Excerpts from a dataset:
╔══

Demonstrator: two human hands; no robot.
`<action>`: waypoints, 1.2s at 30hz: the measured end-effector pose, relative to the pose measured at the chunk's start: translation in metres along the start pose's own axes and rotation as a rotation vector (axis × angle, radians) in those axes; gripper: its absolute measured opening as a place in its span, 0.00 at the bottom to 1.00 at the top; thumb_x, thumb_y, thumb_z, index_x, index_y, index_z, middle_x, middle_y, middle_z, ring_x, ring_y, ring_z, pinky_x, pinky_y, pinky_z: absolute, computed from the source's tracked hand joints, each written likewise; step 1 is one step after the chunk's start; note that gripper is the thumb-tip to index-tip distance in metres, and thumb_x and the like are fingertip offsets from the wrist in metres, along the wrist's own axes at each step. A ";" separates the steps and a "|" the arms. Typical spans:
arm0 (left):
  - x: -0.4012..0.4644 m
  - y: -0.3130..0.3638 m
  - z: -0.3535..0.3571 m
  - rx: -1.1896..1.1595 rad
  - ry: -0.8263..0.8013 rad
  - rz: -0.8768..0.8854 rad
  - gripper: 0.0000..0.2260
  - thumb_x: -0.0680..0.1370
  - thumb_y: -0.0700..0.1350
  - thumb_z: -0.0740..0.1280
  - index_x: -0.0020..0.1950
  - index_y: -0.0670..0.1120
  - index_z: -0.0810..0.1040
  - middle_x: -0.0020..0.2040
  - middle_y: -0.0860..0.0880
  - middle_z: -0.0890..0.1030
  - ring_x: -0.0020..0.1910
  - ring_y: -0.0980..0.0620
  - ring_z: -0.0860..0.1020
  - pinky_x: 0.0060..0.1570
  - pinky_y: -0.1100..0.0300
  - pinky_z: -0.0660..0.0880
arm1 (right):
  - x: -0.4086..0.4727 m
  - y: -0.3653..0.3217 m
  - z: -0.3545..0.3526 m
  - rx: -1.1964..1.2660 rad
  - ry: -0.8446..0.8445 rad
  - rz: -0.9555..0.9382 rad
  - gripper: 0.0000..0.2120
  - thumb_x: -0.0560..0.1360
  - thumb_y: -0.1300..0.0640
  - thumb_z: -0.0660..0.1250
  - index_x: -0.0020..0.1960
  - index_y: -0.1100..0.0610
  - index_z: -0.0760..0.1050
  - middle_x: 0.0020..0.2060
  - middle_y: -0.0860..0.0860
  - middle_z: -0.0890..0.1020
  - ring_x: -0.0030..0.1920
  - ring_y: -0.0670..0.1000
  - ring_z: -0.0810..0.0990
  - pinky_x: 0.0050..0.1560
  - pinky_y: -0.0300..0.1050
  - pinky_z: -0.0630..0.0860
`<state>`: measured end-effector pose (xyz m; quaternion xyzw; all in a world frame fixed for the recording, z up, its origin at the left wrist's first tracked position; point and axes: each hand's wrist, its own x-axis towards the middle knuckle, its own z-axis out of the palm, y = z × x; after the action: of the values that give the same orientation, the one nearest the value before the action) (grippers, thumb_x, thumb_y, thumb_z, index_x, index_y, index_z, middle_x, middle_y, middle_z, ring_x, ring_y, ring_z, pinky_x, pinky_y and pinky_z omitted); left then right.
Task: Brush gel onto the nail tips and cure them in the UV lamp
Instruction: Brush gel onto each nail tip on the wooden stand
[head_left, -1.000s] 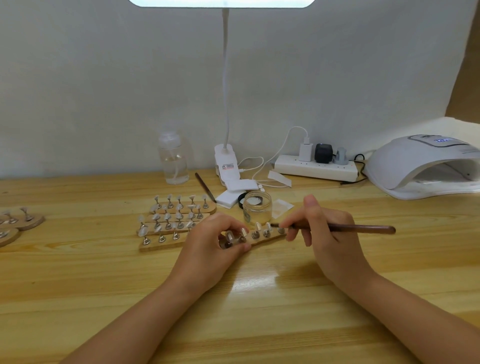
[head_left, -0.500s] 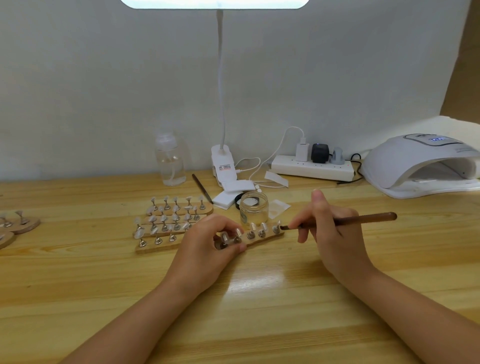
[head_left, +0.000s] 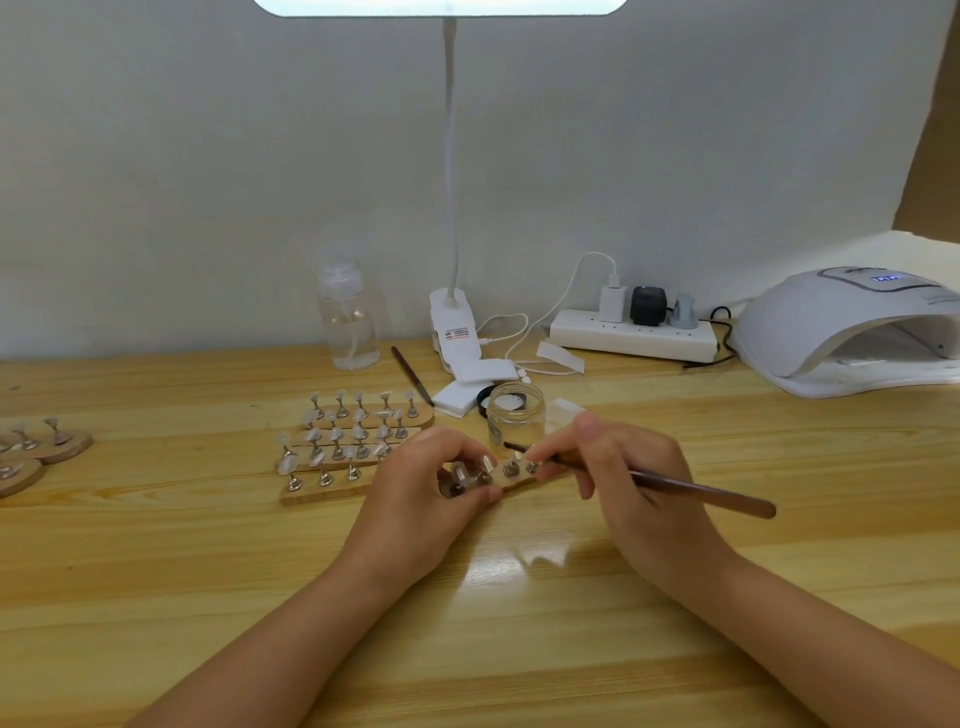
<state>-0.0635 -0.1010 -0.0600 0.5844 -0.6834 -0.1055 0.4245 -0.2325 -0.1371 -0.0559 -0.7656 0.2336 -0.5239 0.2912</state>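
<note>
The left hand (head_left: 415, 488) grips the wooden strip (head_left: 511, 480) of nail tips; the right hand (head_left: 623, 467) pinches the brush (head_left: 696, 491), painting gel. Behind the strip stands the gel jar (head_left: 516, 415). Next, I think, curing in the UV lamp (head_left: 852, 332), far right of the strip.

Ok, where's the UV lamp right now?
The UV lamp sits at the far right of the table, against the wall, just right of the power strip.
</note>
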 end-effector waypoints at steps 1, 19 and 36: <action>0.000 0.000 0.000 -0.001 -0.001 0.004 0.15 0.67 0.41 0.75 0.38 0.58 0.73 0.41 0.57 0.77 0.41 0.61 0.73 0.40 0.75 0.66 | -0.001 -0.001 0.002 -0.021 -0.035 0.005 0.20 0.76 0.49 0.52 0.42 0.53 0.81 0.30 0.41 0.80 0.35 0.37 0.78 0.38 0.28 0.70; 0.000 0.000 0.002 -0.020 0.006 0.041 0.11 0.67 0.40 0.74 0.40 0.53 0.75 0.40 0.55 0.77 0.41 0.59 0.74 0.41 0.74 0.66 | -0.002 -0.009 0.009 0.140 -0.031 0.067 0.22 0.74 0.45 0.54 0.37 0.54 0.82 0.28 0.50 0.81 0.29 0.42 0.77 0.35 0.30 0.69; 0.000 0.001 0.002 -0.038 -0.001 0.075 0.05 0.68 0.41 0.73 0.42 0.47 0.79 0.42 0.53 0.78 0.42 0.59 0.74 0.41 0.72 0.67 | -0.003 -0.011 0.020 -0.020 -0.072 -0.014 0.20 0.76 0.48 0.54 0.41 0.55 0.82 0.30 0.42 0.80 0.31 0.36 0.76 0.36 0.26 0.67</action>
<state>-0.0655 -0.1011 -0.0602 0.5501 -0.7032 -0.1027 0.4387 -0.2140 -0.1234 -0.0558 -0.7883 0.2229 -0.4959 0.2882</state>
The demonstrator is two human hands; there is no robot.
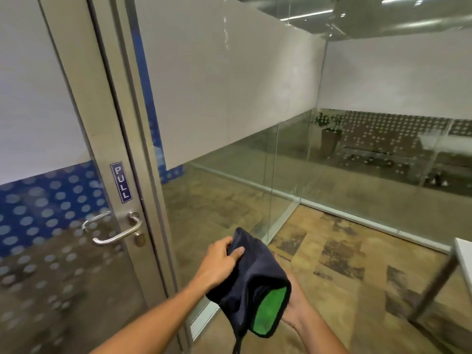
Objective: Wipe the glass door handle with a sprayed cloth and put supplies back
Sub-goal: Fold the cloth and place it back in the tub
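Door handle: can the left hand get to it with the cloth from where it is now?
Probably yes. The door handle sits up and left of the left hand, with nothing between them. Both hands are on the cloth; the right hand supports it underneath.

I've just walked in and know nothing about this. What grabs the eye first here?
Low in the middle, two bare hands hold a dark cloth with a bright green inner side: the left hand pinches its top, the right hand cups it from beneath. To the left, a silver door handle curves out from a metal-framed glass door, under a blue PULL sticker. The cloth is not touching the handle.
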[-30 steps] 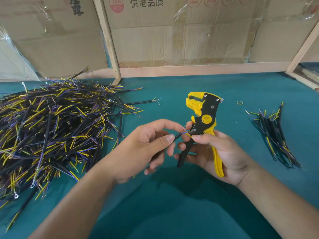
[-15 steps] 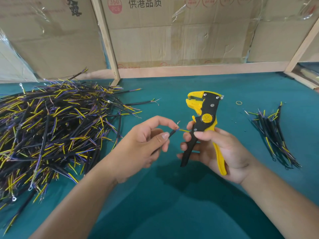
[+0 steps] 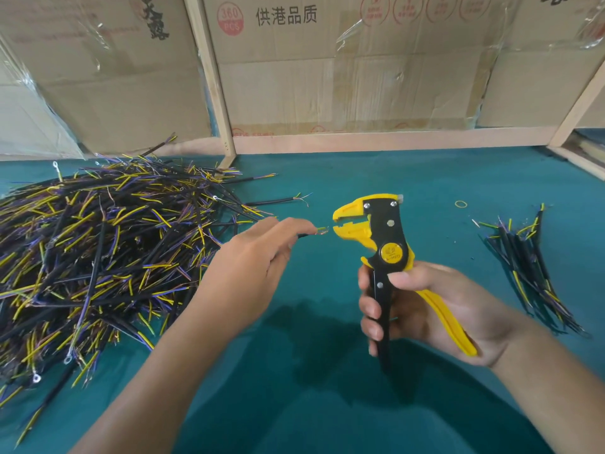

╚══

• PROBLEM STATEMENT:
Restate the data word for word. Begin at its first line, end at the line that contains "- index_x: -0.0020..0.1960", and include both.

• SOLUTION TO THIS PROBLEM:
Demonstrator: two human hands; no robot.
`<action>`: waypoints, 1.2s at 30hz: the measured end-effector pose, relative to the pose measured at the chunk's start: translation in metres along the start pose's own axes and rotation as a rotation vector (axis × angle, radians) in those axes; gripper: its absolute measured opening as a place in its span, 0.00 at the bottom to 1.00 at the top; thumb_x, thumb_y, thumb_z, index_x, index_y, index_z, middle_x, middle_y, middle_z, ring_x, ring_y, ring_z, pinky_x, pinky_y, pinky_z: absolute, computed from the source's tracked hand joints, each written likewise; step 1 is one step after the chunk's start; note that gripper is the thumb-tip to index-tip distance in metres, and thumb_x and the like are fingertip offsets from the wrist in metres, along the wrist's own axes at each step. A ";" separates the steps and a "|" the arms. Typical spans:
arm0 (left):
  - x: -0.4012..0.4644 m
  - y: -0.3130..0.3638 m
  - z: -0.3535..0.3571 m
  - rx: -1.1896..1.1595 rad
  - ry: -0.8263..0.8013 rad
  - rz: -0.8768..0.8854 rad
  - gripper: 0.0000..0.2260
  - thumb_x: -0.0680..0.1370
  - thumb_y: -0.0700..0.1350
  - thumb_z: -0.0740..0.1280
  - index_x: -0.0020..0.1950
  - index_y: -0.0670..0.1120
  - index_z: -0.0810..0.1040
  - middle_x: -0.0020..0.2040
  - middle_y: -0.0860..0.0880
  - middle_z: -0.0890..0.1030
  - ring_x: -0.0020..0.1910
  - ring_y: -0.0980..0.0620
  - ring_z: -0.0860..0.1020
  - pinky_x: 0.0060..0.1570
  - pinky_y: -0.1100..0.0300
  - pinky_z: -0.0660..0.0880
arm1 (right):
  - x: -0.4086..0.4727 m
  - y: -0.3653..0.3217 m
  - z: -0.3545..0.3526 m
  - rx: -1.1964..1.2660 rad
  - ry: -0.8446..0.8445 rad
  - rz: -0.9555..0.9382 rad
  - gripper: 0.0000..0.2120
  - thumb_x: -0.0560..0.1360
  - thumb_y: -0.1300..0.0640
  - thumb_z: -0.0660..0.1250
  - index_x: -0.0020..0.1960

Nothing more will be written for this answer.